Zorana, which Pet Flys did you get? Not the werewolf?


----------



## MiniGrace (Oct 31, 2011)

The carrier is wonderful and I like the hoodies too! Your pups are so pretty and so cute trying out that bag!

LS, I have seen that werewolf bag and I think it is hideous. I would be afraid to put my pups in there cause I am afraid the bag will eat them!


----------



## ~LS~ (Oct 29, 2011)

MiniGrace said:


> The carrier is wonderful and I like the hoodies too! Your pups are so pretty and so cute trying out that bag!
> 
> LS, I have seen that werewolf bag and I think it is hideous.

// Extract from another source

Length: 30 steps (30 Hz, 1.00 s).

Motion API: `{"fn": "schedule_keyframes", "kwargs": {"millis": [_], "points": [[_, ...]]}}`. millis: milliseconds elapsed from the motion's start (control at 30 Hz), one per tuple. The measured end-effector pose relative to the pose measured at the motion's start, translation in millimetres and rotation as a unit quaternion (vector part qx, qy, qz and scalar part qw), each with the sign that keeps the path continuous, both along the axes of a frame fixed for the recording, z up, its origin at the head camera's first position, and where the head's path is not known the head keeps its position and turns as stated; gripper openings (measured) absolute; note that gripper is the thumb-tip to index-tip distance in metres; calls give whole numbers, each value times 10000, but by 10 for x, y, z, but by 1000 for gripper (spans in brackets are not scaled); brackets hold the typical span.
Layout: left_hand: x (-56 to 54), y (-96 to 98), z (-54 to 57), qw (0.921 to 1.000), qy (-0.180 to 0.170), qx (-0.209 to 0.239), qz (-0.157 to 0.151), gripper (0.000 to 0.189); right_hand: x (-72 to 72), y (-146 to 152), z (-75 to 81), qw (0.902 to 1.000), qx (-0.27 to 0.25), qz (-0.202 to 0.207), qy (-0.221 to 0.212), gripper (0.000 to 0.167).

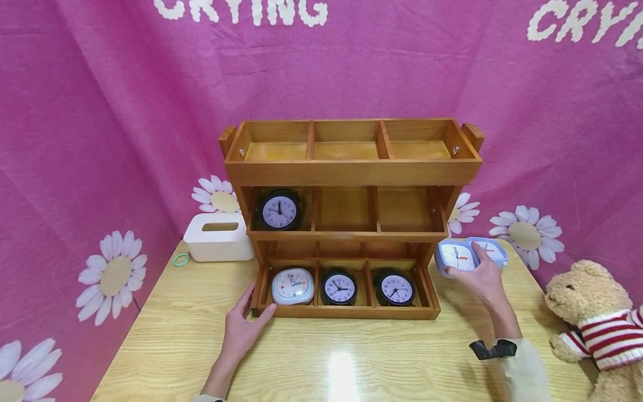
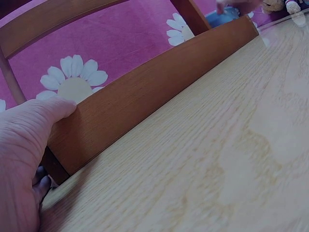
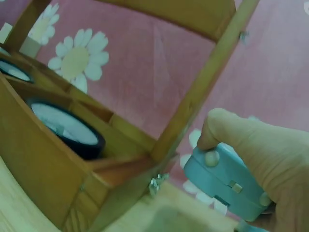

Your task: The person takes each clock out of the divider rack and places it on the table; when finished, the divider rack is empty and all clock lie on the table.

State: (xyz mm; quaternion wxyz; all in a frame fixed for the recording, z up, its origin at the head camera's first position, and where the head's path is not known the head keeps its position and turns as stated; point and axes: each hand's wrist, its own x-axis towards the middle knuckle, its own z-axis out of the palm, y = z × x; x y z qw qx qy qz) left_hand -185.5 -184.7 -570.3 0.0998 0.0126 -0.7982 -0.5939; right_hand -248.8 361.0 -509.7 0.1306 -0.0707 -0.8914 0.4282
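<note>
A three-tier wooden shelf point(image 1: 351, 174) stands on the table. My left hand point(image 1: 242, 326) holds its bottom left corner, thumb point(image 2: 63, 107) on the front board and the other fingers at the side. In my right hand point(image 1: 479, 279) is a light-blue alarm clock point(image 1: 456, 255), gripped by its edges beside the shelf's right side. A second blue alarm clock point(image 1: 491, 249) is just behind that hand. The bottom tier holds a white alarm clock point(image 1: 293, 286) and two black alarm clocks point(image 1: 339, 287). Another black clock point(image 1: 279, 210) sits in the middle tier's left compartment.
Left of the shelf are a white tissue box point(image 1: 219, 245) and a small green ring point(image 1: 181, 259). A teddy bear point(image 1: 595, 318) in a striped sweater sits at the table's right edge. Pink cloth point(image 1: 341, 72) with daisies hangs behind.
</note>
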Motion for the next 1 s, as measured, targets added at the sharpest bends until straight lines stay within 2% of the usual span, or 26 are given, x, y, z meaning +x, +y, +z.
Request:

I would be afraid to put my pups in there cause I am afraid the bag will eat them!


Haha Terri, this is why I asked! On _some_ pictures it looks cute, BUT in real life it
is a monster. I admit I'm picky, but the Werewolf bag is a rip off imo, the fake
fur comes off onto your clothes, the bag is heavy, uncomfortable, the mesh
parts are made out of some kind of hard wire, the zippers break...it's just a big
mess. There are plenty of other Pet Flys models out there that people swear by,
but this particular model is far from impressive.


----------



## Pumpernickel (Apr 5, 2012)

Ahhh lovely things! The skull hoodie is so cute! I <3 Leo!!!


----------



## miuccias (Aug 22, 2012)

Gorgeous! I have always love that carrier! Just let us know how practical and comfortable it is.

The hoodies are super cute, fit Leo beautifully! and Lola and Mojo what sweethearts!


----------



## krbshappy71 (Oct 1, 2012)

WOW!! Love that carrier!!! Adorable pictures of your babies, too.


----------



## Zorana1125 (Oct 24, 2010)

~LS~ said:


> Zorana, which Pet Flys did you get? Not the werewolf?

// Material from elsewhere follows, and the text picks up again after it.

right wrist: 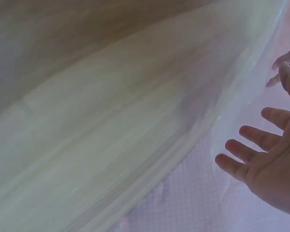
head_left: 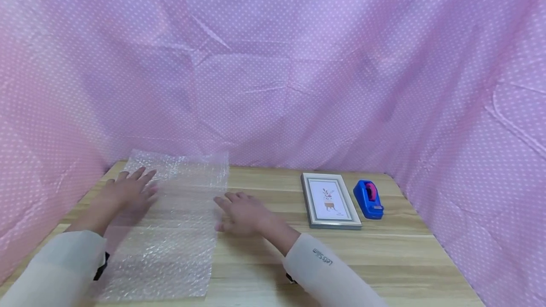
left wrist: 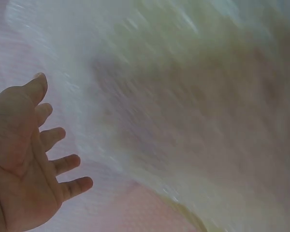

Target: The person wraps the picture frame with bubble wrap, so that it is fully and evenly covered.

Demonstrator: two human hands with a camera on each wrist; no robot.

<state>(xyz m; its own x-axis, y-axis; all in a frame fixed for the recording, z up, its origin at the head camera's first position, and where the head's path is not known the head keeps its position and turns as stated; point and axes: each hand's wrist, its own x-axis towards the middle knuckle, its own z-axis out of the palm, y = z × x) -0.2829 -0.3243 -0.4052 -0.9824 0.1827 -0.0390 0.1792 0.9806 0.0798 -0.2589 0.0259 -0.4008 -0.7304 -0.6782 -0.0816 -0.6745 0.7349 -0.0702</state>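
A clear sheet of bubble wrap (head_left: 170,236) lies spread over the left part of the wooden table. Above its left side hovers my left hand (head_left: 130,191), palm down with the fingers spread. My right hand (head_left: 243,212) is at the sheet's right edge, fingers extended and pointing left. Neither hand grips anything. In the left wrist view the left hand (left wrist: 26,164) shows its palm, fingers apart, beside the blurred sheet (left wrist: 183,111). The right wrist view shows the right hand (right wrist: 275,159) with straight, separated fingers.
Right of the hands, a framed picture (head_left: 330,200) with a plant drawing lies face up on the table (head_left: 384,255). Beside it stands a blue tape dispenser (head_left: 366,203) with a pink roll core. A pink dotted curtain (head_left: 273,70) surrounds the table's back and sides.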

Hahaha, no not the werewolf one!! Actually it's a new one they just made, it's not even available on their website yet. I went to a dog show for store owners in Chicago with a friend who owns a boutique and I picked it out there. It's very similar to the pet tote metro, only they have funner prints and colors! I have a pic of it that doesn't really do the bag justice 
It's purple w leopard straps and skulls!


----------



## heartagram (Aug 4, 2012)

I love the polkadots in that carrier! fffff jealous ;__; I love Leo's new hoodie too! sooo stylish, need wooflink in the uk hmfff!


----------



## quinnandleah (Sep 28, 2011)

Looks like they want you to take them for an outing in their new bag.


----------



## Huly (Mar 5, 2012)

Very cute!


----------



## Zorana1125 (Oct 24, 2010)

elaina said:


> i love it , i just love it !!! that carrier is gorgeous !!! i love all the new clothes too, especially Lolas new hoodie


Thanks Elaine! They make it in black too with hot pink!!


----------



## Zorana1125 (Oct 24, 2010)

MiniGrace said:


> The carrier is wonderful and I like the hoodies too! Your pups are so pretty and so cute trying out that bag!
> 
> LS, I have seen that werewolf bag and I think it is hideous. I would be afraid to put my pups in there cause I am afraid the bag will eat them!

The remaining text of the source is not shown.